Original article

Scand J Work Environ Health 1987;13(4):358-362    pdf

doi:10.5271/sjweh.2027 | Issue date: Aug 1987

Usefulness of blood parameters, especially viscosity, for the diagnosis and elucidation of pathogenic mechanisms of the hand-arm vibration syndrome.

by Okada A, Inaba R, Furuno T, Nohara S, Ariizumi M

In the present study it was found that, in vibrating-tool operators with Raynaud's phenomenon, whole blood viscosity was significantly higher than in operators without Raynaud's phenomenon at shear rates from 230 to 11.5 s-1. In addition rats were experimentally exposed to local vibration (60 Hz, 5 g) on their hind limbs for 4 h/d for 30 or 90 d. In the case of 30-d exposure, the small arteries in the exposed site did not change. However, after exposure for 90 d, disruption of the internal elastic lamina was observed in the small arteries.

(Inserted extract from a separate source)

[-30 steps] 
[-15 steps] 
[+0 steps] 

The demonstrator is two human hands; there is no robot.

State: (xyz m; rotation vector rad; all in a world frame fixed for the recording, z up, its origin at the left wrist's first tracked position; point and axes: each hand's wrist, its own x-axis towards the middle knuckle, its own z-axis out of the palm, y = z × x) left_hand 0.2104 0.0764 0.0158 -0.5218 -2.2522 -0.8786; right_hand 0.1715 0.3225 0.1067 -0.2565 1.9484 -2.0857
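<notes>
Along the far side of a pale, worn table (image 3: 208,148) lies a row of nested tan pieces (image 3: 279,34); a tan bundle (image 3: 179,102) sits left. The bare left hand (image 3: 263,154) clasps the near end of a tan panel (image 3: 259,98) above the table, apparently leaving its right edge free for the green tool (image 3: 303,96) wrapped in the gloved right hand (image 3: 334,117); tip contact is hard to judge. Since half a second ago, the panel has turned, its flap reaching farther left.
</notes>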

The disruption was followed by focal cell proliferation with regenerative formation of collagen and elastic fibers. The fibro-cellular thickening of the intima was further augmented, and, in addition, a complete stenosis of the small lumen of the small artery was observed. Medial thickness did not show significant differences between the control and exposed groups for either exposure duration. The whole blood viscosity was significantly increased by the 90-d but not by the 30-d exposure. These results suggest that there are some relationships between the increase in whole blood viscosity and the intimal thickening of some small arteries in the exposed site.